Suspended Philadelphia Court of Common Pleas Judge Angeles Roca and suspended Philadelphia Municipal Court Judge Dawn Segal have both been removed from office for ethics violations.

In separate sanctions rulings issued Dec. 16, the Court of Judicial Discipline removed both judges from the bench and barred them from holding public office in the future.

Both judges have already appealed the sanctions rulings to the state Supreme Court.

The decisions came after Roca and Segal were found earlier this year to have violated the state constitution and the Code of Judicial Conduct by engaging in ex parte contact with former Municipal Court Judge Joseph C. Waters Jr., who was later charged criminally and sentenced to 24 months in prison for fixing cases of political donors.

In both Dec. 16 opinions, CJD President Judge Jack A. Panella found that Roca and Segal willfully participated in the ex parte contact with Waters and discussed influencing the outcome of cases.

Both opinions also concluded by saying that “when it comes to corrupt acts and the derogation of a fair and just judicial process, a judge must have ‘the willingness to stand up for what was right and buck a corrupt tide.’”

The CJD determined in July that Segal had violated four judicial canons and three articles of the state constitution, including prohibitions against engaging in ex parte communications, allowing others to believe they could influence her, failing to report the communications, failing to disqualify herself, and interfering with the normal operations of the court.

The charges focused on allegations that Waters contacted Segal four times, and asked for special consideration in the cases of Houdini Lock & Safe v. Donegal Investment Property Management Services, Commonwealth v. Khoury and City of Philadelphia v. Rexach, a tax enforcement case against Roca’s son, Ian Rexach.

During her disciplinary trial in January, Segal testified that she had felt very politically threatened when Waters began making the requests, and his calls did not influence her decisions in the cases.

The court, however, determined that her conduct was “so extreme that it brought disrepute upon the judicial office itself.”
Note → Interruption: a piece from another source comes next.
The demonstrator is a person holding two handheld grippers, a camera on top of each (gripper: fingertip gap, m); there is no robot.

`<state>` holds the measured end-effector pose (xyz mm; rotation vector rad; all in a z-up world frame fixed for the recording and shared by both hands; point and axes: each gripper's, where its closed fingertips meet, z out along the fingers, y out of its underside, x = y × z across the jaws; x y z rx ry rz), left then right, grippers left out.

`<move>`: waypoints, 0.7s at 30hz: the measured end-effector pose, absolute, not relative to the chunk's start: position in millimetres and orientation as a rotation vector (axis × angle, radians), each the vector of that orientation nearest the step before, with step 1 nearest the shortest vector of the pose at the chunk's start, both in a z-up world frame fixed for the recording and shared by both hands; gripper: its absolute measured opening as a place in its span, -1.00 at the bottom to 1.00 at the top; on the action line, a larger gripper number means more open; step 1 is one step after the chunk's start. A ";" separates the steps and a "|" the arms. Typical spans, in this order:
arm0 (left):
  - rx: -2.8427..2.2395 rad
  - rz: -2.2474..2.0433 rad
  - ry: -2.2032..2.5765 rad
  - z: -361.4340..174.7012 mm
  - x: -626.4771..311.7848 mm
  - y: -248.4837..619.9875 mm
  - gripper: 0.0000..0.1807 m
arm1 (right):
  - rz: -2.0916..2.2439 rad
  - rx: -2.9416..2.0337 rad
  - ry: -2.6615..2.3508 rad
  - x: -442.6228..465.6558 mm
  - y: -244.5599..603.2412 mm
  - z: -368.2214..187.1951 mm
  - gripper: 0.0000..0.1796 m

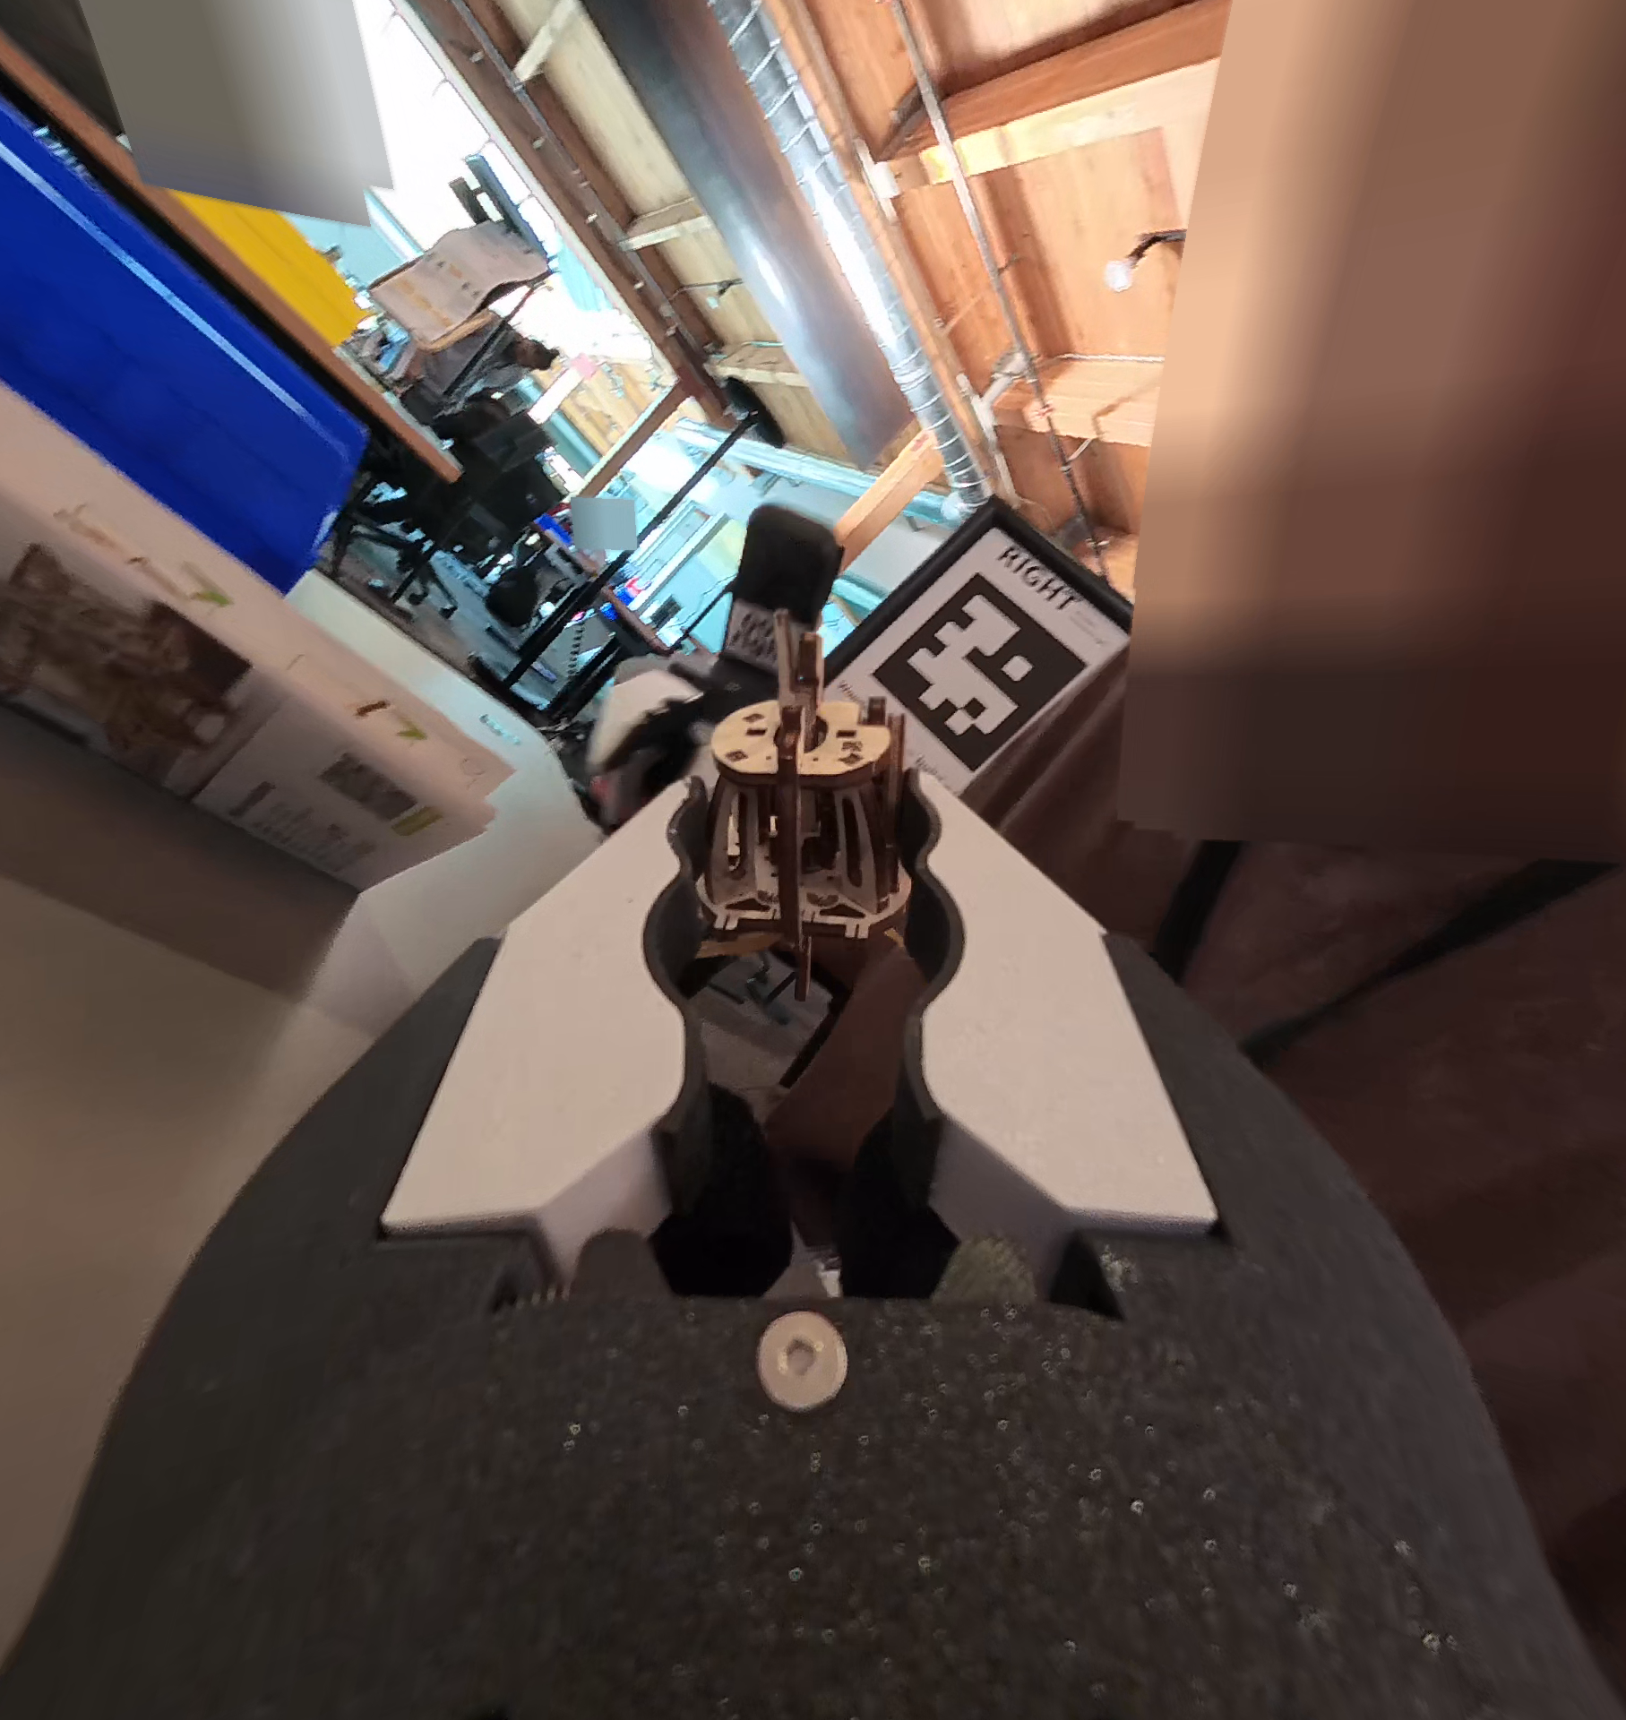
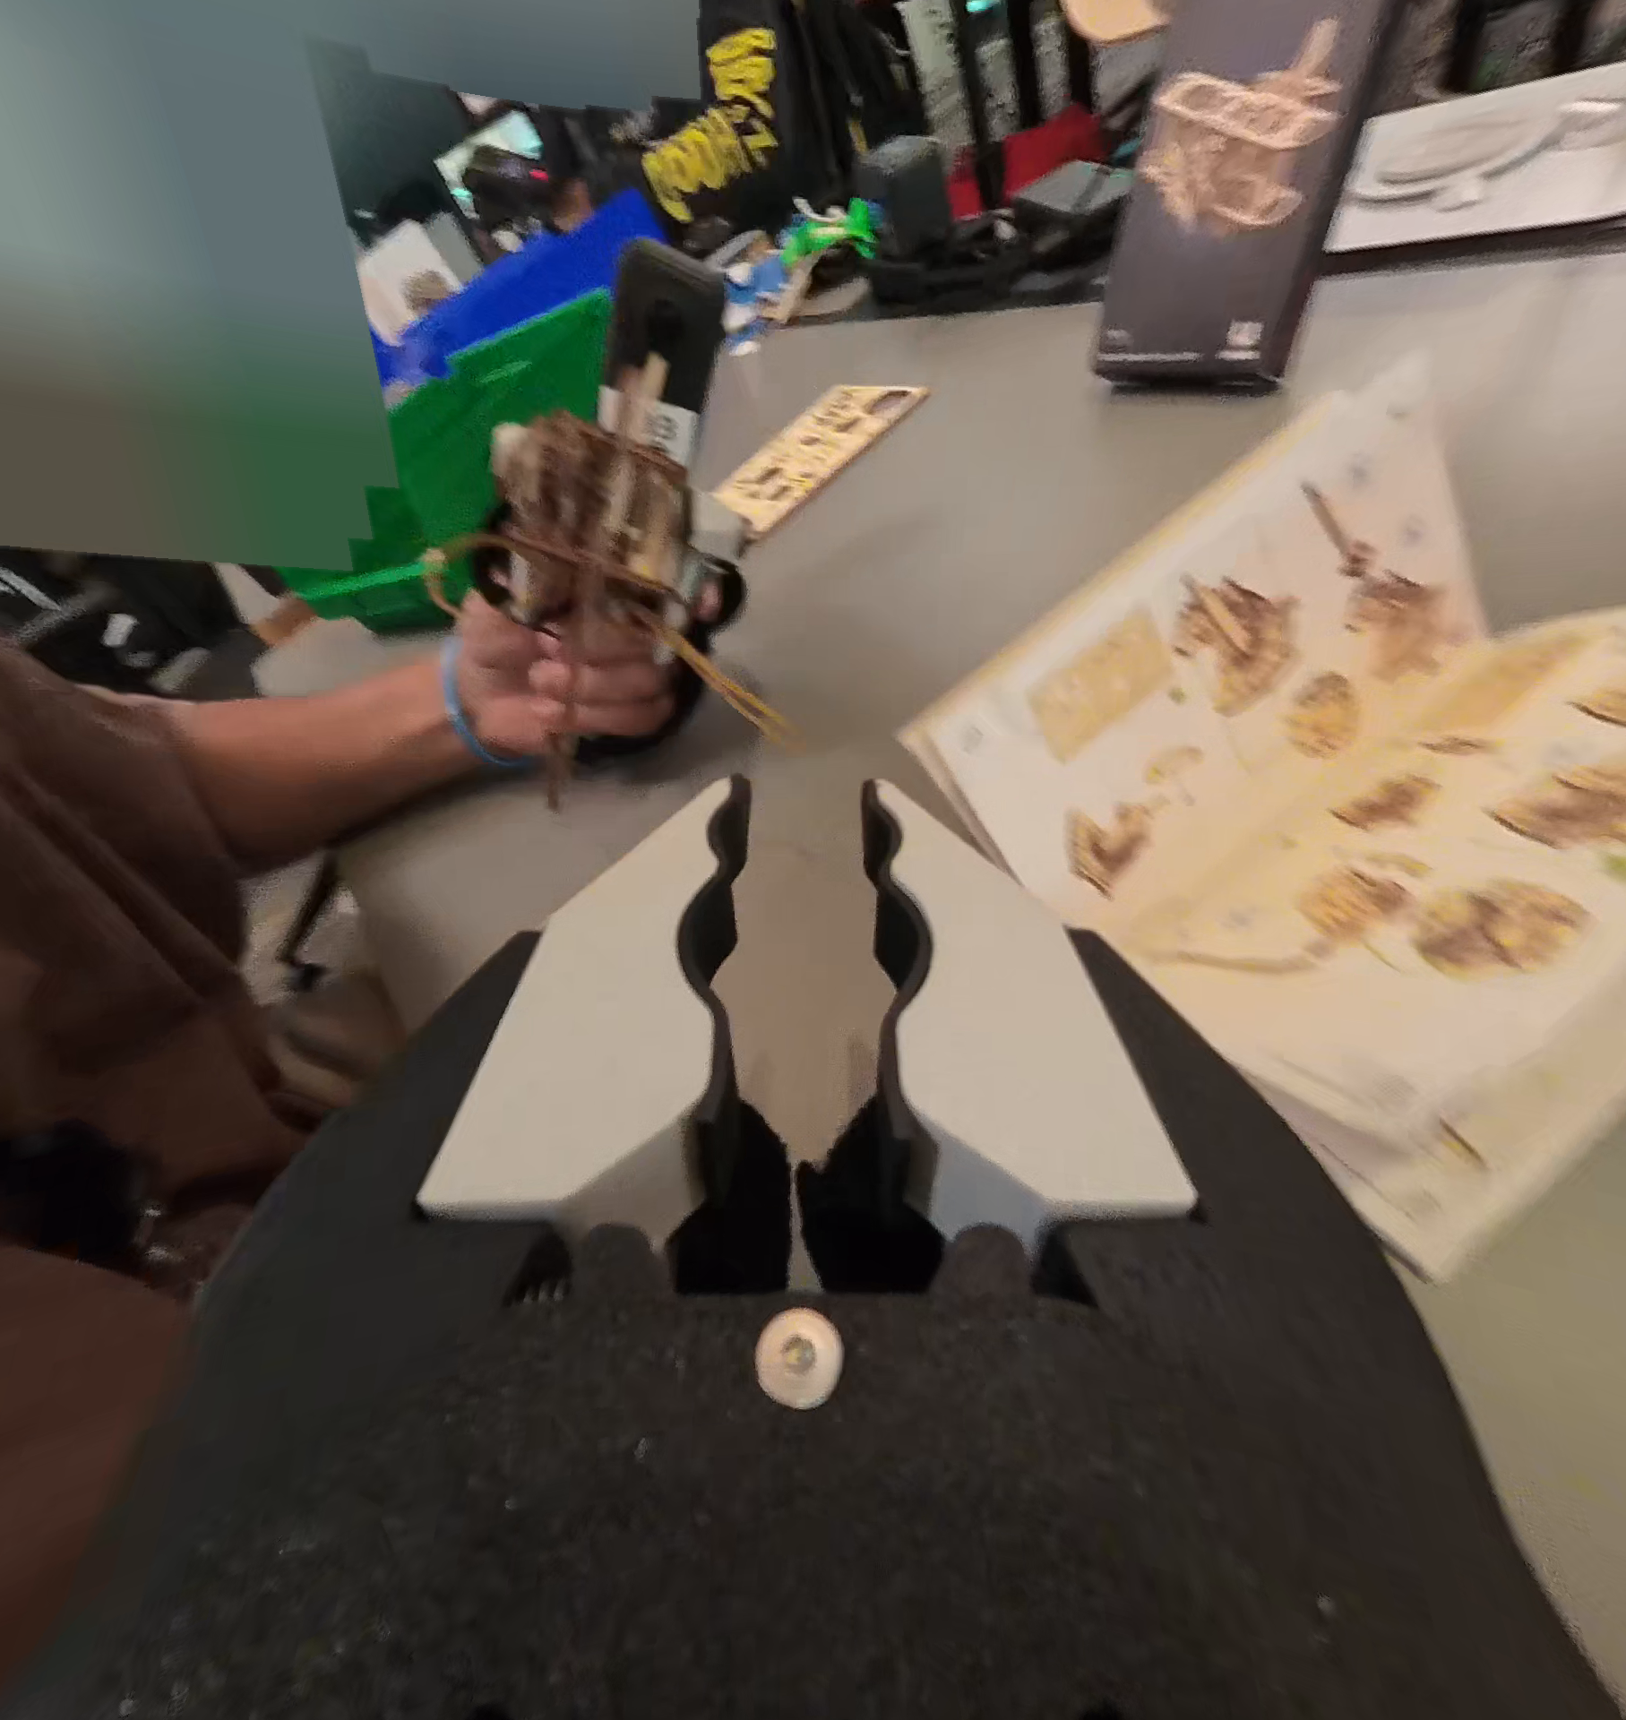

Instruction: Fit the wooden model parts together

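The left tool (image 1: 804, 819) is gripping the wooden model (image 1: 804, 810) between its white fingers (image 1: 595, 940), holding it up in the air, tilted toward the ceiling, with a thin wooden strip (image 1: 795, 745) sticking out of its round top. The right tool (image 2: 804, 810) is hovering empty over the grey desk (image 2: 976, 521), its jaws parted by a narrow gap. An open instruction booklet (image 2: 1302, 838) is lying on the right, a wooden parts sheet (image 2: 823, 456) farther back, and a dark kit box (image 2: 1228, 186) is standing at the far side.
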<state>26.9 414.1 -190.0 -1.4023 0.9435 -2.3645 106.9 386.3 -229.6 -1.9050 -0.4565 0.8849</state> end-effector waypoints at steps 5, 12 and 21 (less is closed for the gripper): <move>-1.413 -2.343 0.946 -191.3 29.0 412.2 -0.57 | 1.116 -1.876 -0.578 54.5 389.8 -201.4 -0.79; -1.409 -2.343 0.929 -190.2 28.3 413.3 -0.57 | 1.188 -1.913 -0.565 33.8 403.6 -182.9 -0.87; -1.262 -2.500 0.902 -171.1 17.7 405.7 -0.57 | 1.220 -1.921 -0.496 33.0 402.9 -171.0 -0.87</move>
“Each of the parties in Houdini, Rexach and Khoury, for whom Waters requested special consideration, did in fact receive a favorable outcome,” CJD Judge David Shrager said in a July opinion. “The opposing parties and their attorneys in each of the three cases knew nothing about the prohibited ex parte communications between Waters and respondent Segal, and therefore they were deprived of an opportunity to challenge her ability to be impartial and request that respondent Segal recuse herself from their cases.”

In the CJD’s Dec. 16 sanctions ruling, Panella again rejected Segal’s claim that Waters was completely to blame.

“We find nothing in the record which even remotely suggests that respondent’s misconduct was anything but fully voluntary and done to protect her own political welfare,” Panella said.

The CJD said in an October opinion that Roca’s actions brought her office into disrepute, prejudiced the proper administration of justice and failed to promote confidence in the integrity and impartiality of the judiciary.

Roca, who has been suspended without pay since January, contacted Waters in 2012, seeking to enlist his aid in having the tax enforcement complaint issued against her son dismissed, according to the CJD’s October opinion. She asked Waters to intervene in the matter by contacting Segal, which he did. Segal later told Waters that she “took care of it,” and the case was ultimately withdrawn by another judge without prejudice.

Roca, Waters and Segal were unknowingly being recorded by the FBI during their phone calls.

Roca was charged by the Judicial Conduct Board in a six-count complaint last December, and a trial was held Sept. 8 in Philadelphia.

“It cannot be reasonably disputed that Judge Roca, at first, only requested advice from former Judge Waters, but then the conversation clearly fell into an agreement to obtain ex parte contacts with the judge handling her son’s case,” Panella said in the Dec. 16 sanctions ruling. “However, rather than refuse to participate in this scheme, she fully complied and willfully participated in the scheme.”

Segal’s attorney, Stuart L. Haimowitz of Philadelphia, said in an emailed statement that the sanction against his client was “excessive” because she was never found to have committed any criminal acts or sought improper favors.

“Judge Segal expected to be sanctioned for what she did,” the statement said. “We hoped and expected the Court of Judicial Discipline to have considered Judge Segal’s actual conduct and its own precedent when it imposed its sanction. Instead, it appears it took a ‘get rid of them all’ approach.”

Roca’s attorney, Samuel C. Stretton of West Chester, said he was “very upset” with the CJD’s decision to remove his client from the bench because he felt the court ignored prior cases in which similar conduct resulted in a suspension.

“I gave them about 20 cases, all on point, and they never even referenced one of them,” Stretton said.

Robert A. Graci, the JCB’s chief counsel, declined to comment beyond the CJD’s opinions.